Nicolas Cellier Fri, 22 Aug 2014 13:51:43 -0700

2014-08-21 9:09 GMT+02:00 Nicolai Hess <[email protected]>:

> 2014-08-21 7:14 GMT+02:00 Eliot Miranda <[email protected]>:
>
>
>>
>>
>> On Wed, Aug 20, 2014 at 10:15 PM, Nicolai Hess <[email protected]>
>> wrote:
>>
>>>
>>> 2014-08-19 19:02 GMT+02:00 Eliot Miranda <[email protected]>:
>>>
>>> Hi Nicolai,
>>>>
>>>>
>>>> On Aug 19, 2014, at 11:58 AM, Nicolai Hess <[email protected]> wrote:
>>>>
>>>> Thank you eliot,
>>>>
>>>>
>>>> 2014-08-19 7:29 GMT+02:00 Eliot Miranda <[email protected]>:
>>>>
>>>>> Hi Nicolai,
>>>>>
>>>>>      the stack starts as deep as the method's number of temporaries,
>>>>
>>>>
>>>> ok,
>>>>
>>>>
>>>>> which is the sum of the number of arguments
>>>>
>>>>
>>>> ok,
>>>>
>>>>
>>>>> plus the number of temporary variables that can exist in the stack
>>>>
>>>>
>>>> ok (what does "can exist in the stack" mean? They always do?)
>>>>
>>>>
>>>> Not necessarily.  The closure implementation moves temps that need it
>>>> into an indirect temp vector.  See eg my blog on the closure compiler.
>>>>
>>>> http://www.mirandabanda.org/cogblog/2008/06/07/closures-part-i/
>>>>
>>>>  plus one if there are any closed-over temporary variables that need to
>>>>> be in an indirection vector.  Then as execution proceeds the receiver and
>>>>> arguments are pushed on the stack, and are replaced by intermediate 
>>>>> results
>>>>> by sends it by the create array bytecode.
>>>>
>>>>
>>>> So, for a method with no blocks, the stack is just the number of
>>>> temporaries plus the number of args for the message send with the maximum
>>>> number of args?
>>>>
>>>>
>>>>
>>>> No.  What about this:
>>>>
>>>> ^Point x: 1 y: (self a: 1 b: 2 c: 3)
>>>>
>>>>
>>>> Before sending a:b:c: the stack is
>>>>
>>>> Point
>>>> 1
>>>> self
>>>> 1
>>>> 2
>>>> 3
>>>>
>>>>
>>>>  Any blocks within the method start with the sum of their number of
>>>>> arguments, their number of copied values (temp values they access
>>>>> read-only) plus their local temporaries.
>>>>>
>>>>
>>>> But this is not just added to the stack size, right?
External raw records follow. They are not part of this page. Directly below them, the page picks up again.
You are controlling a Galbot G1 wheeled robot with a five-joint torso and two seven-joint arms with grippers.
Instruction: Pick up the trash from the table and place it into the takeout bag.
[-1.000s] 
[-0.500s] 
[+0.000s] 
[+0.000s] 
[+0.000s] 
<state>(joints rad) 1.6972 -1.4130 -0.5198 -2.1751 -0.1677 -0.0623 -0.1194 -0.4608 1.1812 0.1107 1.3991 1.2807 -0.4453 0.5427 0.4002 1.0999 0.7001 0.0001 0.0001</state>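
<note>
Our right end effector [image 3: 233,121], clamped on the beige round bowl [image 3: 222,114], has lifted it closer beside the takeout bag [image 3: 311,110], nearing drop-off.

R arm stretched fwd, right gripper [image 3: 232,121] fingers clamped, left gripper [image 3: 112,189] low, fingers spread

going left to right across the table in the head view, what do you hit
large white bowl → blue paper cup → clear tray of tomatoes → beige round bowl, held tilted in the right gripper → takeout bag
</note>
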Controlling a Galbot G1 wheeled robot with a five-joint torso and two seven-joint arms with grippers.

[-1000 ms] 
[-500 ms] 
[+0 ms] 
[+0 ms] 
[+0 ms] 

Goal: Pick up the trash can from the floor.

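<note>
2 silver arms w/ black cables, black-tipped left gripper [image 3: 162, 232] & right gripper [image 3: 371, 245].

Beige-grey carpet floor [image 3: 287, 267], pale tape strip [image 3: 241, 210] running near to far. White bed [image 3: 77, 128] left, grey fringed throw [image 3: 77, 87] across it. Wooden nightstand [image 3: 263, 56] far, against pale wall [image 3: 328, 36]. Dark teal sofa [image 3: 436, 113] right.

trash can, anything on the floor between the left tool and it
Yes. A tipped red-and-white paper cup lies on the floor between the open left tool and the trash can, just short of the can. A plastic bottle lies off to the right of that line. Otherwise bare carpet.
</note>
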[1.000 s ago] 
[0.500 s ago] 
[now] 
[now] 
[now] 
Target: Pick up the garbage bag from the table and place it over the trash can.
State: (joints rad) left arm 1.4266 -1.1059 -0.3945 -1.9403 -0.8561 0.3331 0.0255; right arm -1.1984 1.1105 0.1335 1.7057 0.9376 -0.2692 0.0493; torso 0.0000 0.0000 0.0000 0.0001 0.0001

>>>> I have a method with 9 local temporaris and a block in this method with
>>>> 8 local temporaries and the frameSize is still 16, (with the old compiler/
>>>> 56 with the new compiler).
>>>> So, method and block local temporaries not just sum up?
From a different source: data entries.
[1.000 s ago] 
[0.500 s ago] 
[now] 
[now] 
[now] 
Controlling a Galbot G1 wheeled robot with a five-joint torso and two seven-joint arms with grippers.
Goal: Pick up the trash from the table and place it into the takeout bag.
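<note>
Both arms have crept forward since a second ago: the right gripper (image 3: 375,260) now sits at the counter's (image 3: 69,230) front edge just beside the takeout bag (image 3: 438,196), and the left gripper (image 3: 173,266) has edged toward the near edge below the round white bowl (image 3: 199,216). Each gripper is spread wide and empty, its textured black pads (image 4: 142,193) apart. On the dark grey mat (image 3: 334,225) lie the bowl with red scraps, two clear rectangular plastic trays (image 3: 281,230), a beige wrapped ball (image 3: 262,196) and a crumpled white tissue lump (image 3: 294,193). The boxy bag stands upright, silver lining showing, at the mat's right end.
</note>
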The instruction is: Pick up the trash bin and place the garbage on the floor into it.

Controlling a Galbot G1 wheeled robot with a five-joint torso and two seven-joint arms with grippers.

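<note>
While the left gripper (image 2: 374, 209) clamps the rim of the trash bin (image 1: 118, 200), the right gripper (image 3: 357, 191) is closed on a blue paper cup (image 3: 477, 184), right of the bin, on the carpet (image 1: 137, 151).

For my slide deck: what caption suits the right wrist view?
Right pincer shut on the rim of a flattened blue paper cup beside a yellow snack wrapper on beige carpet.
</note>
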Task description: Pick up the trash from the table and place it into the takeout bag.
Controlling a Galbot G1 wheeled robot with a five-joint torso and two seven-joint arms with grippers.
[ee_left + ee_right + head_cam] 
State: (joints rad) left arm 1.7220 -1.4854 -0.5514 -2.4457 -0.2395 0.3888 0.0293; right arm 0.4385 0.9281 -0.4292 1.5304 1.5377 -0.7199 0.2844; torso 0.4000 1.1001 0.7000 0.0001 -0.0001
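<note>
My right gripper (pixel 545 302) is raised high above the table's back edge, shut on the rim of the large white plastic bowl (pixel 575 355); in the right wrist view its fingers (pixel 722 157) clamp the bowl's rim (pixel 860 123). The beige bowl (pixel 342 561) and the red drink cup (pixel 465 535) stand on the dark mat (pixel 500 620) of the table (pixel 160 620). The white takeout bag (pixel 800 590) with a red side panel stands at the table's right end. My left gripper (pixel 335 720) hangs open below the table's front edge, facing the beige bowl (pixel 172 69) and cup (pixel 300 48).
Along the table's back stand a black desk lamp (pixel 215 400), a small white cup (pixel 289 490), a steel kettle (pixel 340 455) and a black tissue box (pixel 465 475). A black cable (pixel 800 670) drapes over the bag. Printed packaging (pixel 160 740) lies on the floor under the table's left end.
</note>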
>>>> I tried different variations
>>>> - numberOfMethod temps smaller/equal/greater numberOfBlockTemp
>>>> - no/some/all method temporaries are accessed in the block closure.
>>>>
>>>> But I can not see a pattern :)
>>>>
>>>>
>>>> May be a bug in the old compiler.  The stack size is the max of the
>>>> separate sizes in the method and each block.
>>>>
>>>>
>>>>
>>>>
>>>>>
>>>>> In the method and each block scope stack depth is the hence the sum of
>>>>> the number of temporaries plus the max execution depth. And the method's
>>>>> depth is the max of the method and that of any blocks within it.
>>>>
>>>>
>>>> What is the execution depth of a method ? The number of "nested blocks"?
>>>>
>>>>
>>>> No, it is how many things it pushes in the stack at the deepest point.
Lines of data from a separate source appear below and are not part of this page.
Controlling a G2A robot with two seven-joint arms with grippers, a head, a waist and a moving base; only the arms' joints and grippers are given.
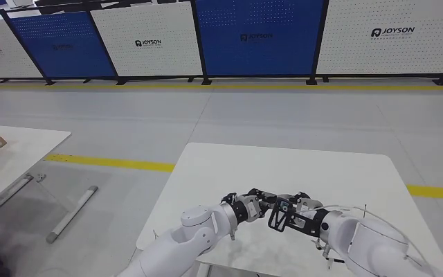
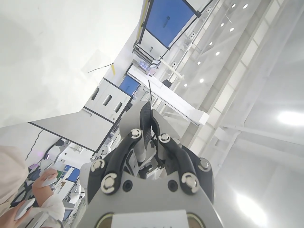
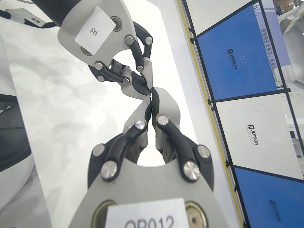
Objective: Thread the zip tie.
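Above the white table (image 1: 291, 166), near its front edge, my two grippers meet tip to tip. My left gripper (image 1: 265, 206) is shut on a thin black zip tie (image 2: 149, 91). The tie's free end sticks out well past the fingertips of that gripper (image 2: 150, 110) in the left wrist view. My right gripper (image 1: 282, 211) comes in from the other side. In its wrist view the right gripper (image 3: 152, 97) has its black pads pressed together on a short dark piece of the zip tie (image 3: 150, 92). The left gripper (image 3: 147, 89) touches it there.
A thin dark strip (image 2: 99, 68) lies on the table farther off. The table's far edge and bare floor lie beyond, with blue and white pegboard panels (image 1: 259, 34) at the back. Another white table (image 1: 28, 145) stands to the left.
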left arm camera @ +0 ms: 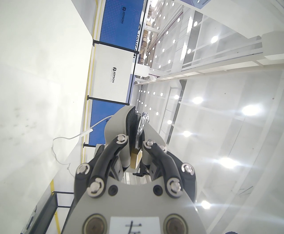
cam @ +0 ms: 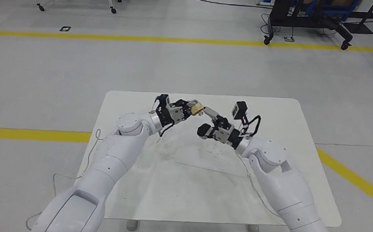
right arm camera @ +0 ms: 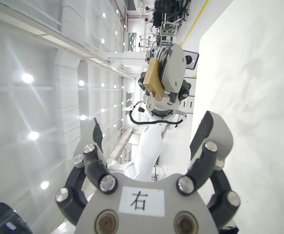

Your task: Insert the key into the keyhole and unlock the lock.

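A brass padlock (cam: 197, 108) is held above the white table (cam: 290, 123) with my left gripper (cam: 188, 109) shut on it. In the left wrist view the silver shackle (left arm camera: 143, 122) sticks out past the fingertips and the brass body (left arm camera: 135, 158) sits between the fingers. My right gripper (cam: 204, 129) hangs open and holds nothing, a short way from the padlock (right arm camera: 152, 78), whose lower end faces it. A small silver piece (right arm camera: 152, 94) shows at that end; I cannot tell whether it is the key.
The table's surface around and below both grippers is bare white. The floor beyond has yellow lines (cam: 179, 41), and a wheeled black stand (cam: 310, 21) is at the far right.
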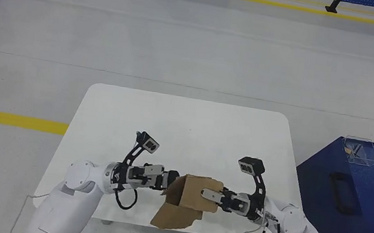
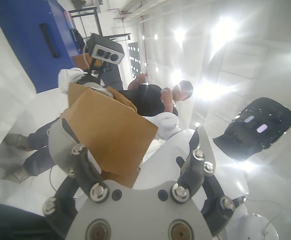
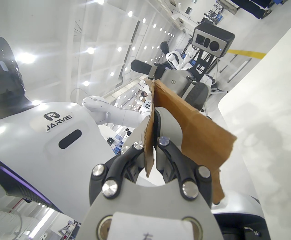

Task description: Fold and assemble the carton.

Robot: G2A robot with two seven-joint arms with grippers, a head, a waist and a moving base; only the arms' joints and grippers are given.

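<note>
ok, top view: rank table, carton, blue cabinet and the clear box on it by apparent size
1. table
2. blue cabinet, though cut off at the frame edge
3. carton
4. clear box

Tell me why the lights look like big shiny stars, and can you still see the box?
Left wrist view: the ceiling lights flare into big starbursts, but the carton is plain to see. Right wrist view: the lights are small bright dots, and soft shadows lie on the table. Top view: even light, no glare.
</note>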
>>>>  See my example above.
>>>>
>>>>
>>>>
>>>>> Then if that depth is 17 or greater it gets the LargeFrame flag set
>>>>> which means the VM allocates a 56 slot context, the compiler raising an
>>>>> error if the depth is greater than 56.
>>>>>
>>>>> HTH
>>>>> Eliot (phone)
>>>>>
>>>>
>>>> Here are two carefully handcrafted methods :)
>>>>
>>>>
>>>> fooSmall
>>>> |t1 t2 t3 t4 t5 t6 t7 t8|
>>>> t1:=1.
>>>> t2:=2.
>>>> t3:=3.
>>>> t4:=4.
>>>> t5:=5.
>>>> t6:=6.
>>>> t7:=7.
>>>> t8:= 8.
>>>> t1:=[:i | |b1 b2 b3 b4 c1 c2 c3 c4 x|
>>>>     b1:=1. b2:=2. b3:=3. b4:=4.
>>>>     c1:=1. c2:=2. c3:=3. c4:=4.
>>>>     x:=1.
>>>>     x+t1 + b1+b2+b3+b4 + c1 + c2 + c3 + c4] value:1.
>>>> ^ t1 + t2 + t3 + t4 + t5 + t6 + t7 + t8
>>>>
>>>>
>>>> fooLarge
>>>> |t1 t2 t3 t4 t5 t6 t7|
>>>> t1:=1.
>>>> t2:=2.
>>>> t3:=3.
>>>> t4:=4.
>>>> t5:=5.
>>>> t6:=6.
>>>> t7:=7.
>>>> t1:=[:i | |b1 b2 b3 b4 c1 c2 c3 c4 x|
>>>>     b1:=1. b2:=2. b3:=3. b4:=4.
>>>>     c1:=1. c2:=2. c3:=3. c4:=4.
>>>>     x:=1.
>>>>     x+t1 +t2 + t3 + t4 + t5+ b1+b2+b3+b4 + c1 + c2 + c3 + c4] value:1.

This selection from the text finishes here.